Repeat the data below with no changes.

******************************

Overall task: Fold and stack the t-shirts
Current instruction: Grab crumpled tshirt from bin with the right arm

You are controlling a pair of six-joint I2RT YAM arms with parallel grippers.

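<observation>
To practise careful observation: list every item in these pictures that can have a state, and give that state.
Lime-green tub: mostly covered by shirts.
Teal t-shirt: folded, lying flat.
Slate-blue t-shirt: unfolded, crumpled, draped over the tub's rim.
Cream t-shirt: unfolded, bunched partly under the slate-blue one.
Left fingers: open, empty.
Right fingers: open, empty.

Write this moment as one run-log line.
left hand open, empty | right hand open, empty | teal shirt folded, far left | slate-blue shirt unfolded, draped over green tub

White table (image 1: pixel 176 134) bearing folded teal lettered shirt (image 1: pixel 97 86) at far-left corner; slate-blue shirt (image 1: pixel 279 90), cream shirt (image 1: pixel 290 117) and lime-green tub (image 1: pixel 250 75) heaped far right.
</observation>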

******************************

# [EXERCISE RESULT]
Overall task: Fold and stack the t-shirts
Current instruction: Grab crumpled tshirt from bin with the right arm

You are controlling a pair of six-joint I2RT YAM arms with parallel grippers.

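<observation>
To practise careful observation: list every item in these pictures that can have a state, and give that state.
Lime-green tub: mostly covered by shirts.
Teal t-shirt: folded, lying flat.
Slate-blue t-shirt: unfolded, crumpled, draped over the tub's rim.
Cream t-shirt: unfolded, bunched partly under the slate-blue one.
Left fingers: open, empty.
Right fingers: open, empty.

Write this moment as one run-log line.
left hand open, empty | right hand open, empty | teal shirt folded, far left | slate-blue shirt unfolded, draped over green tub

White table (image 1: pixel 176 134) bearing folded teal lettered shirt (image 1: pixel 97 86) at far-left corner; slate-blue shirt (image 1: pixel 279 90), cream shirt (image 1: pixel 290 117) and lime-green tub (image 1: pixel 250 75) heaped far right.
</observation>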

No more output is expected for this exercise.